Walking Together – Balak Kalik Manya

The ‘Walking Together – Balak Kalik Manya’ project spans across four years with a focus on site-specific management plans for the two identified areas of Dja Dja Wurrung Country: Kalimna Park in Castlemaine; and Wildflower Drive in Strathfieldsaye.

The project focuses on how to:

  • Increase community connection with nature.
  • Grow visitation rates.
  • Encourage healthy use of each sites.
  • Maintain and improve diversity.

The project will also promote Djaara employment opportunities and facilitate Djaara connections with traditional and contemporary practices to improve land management outcomes.
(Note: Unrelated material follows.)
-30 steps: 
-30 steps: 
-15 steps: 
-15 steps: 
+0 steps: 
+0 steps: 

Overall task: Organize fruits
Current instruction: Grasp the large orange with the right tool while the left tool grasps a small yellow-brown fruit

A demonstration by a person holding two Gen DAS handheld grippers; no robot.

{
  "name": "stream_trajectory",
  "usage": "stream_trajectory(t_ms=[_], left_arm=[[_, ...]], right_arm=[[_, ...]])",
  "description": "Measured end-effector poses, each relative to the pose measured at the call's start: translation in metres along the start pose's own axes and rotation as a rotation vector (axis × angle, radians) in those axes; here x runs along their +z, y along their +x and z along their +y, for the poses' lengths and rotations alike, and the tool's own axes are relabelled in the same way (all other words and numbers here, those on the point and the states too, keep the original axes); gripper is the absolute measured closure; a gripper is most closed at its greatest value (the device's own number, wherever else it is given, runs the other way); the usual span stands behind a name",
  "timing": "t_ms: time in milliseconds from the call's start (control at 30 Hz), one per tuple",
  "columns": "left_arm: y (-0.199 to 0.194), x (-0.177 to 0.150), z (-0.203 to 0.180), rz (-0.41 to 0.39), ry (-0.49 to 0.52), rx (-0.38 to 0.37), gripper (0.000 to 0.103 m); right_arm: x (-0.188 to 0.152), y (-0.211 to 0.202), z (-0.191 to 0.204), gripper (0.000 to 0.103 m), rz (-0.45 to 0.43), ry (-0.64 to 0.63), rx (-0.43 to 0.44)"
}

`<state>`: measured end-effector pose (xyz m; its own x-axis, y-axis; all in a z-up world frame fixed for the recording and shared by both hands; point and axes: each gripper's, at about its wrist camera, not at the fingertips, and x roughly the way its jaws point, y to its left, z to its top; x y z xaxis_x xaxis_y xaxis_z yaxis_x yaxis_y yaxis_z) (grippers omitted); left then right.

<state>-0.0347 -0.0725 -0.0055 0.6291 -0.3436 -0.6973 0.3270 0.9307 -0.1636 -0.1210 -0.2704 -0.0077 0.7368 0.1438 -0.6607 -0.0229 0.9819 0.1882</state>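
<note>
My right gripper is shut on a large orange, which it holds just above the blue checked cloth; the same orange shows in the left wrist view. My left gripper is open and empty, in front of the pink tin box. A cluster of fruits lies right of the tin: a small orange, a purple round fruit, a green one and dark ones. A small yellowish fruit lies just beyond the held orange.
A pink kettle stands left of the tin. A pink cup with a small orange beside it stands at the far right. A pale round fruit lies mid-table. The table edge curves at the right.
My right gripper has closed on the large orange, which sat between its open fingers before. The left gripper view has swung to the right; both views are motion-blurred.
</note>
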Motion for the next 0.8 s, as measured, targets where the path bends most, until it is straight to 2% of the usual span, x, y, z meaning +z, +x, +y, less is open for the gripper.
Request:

For more information on the Walking Together Project, please – click here

 

Endangered butterfly finds new hope in central Victoria

Posted on 29 September, 2021 by Ivan

We recently received a great article from the newly formed ‘Wetland Revival Trust‘, highlighting our beloved Eltham Copper Butterfly and the search for new habitat in our region. The trust has been setup by Damien Cook and Elaine Bayes, who are co-directors and ecologists at Rakali Ecological Consulting, which has been operating since 2012. The article gives us hope, that threatened species can return from the brink, with support from the community and government, and adequate habitat managed for its ecological values. Please enjoy the article below, developed by Connecting Country on behalf of the Wetland Revival Trust.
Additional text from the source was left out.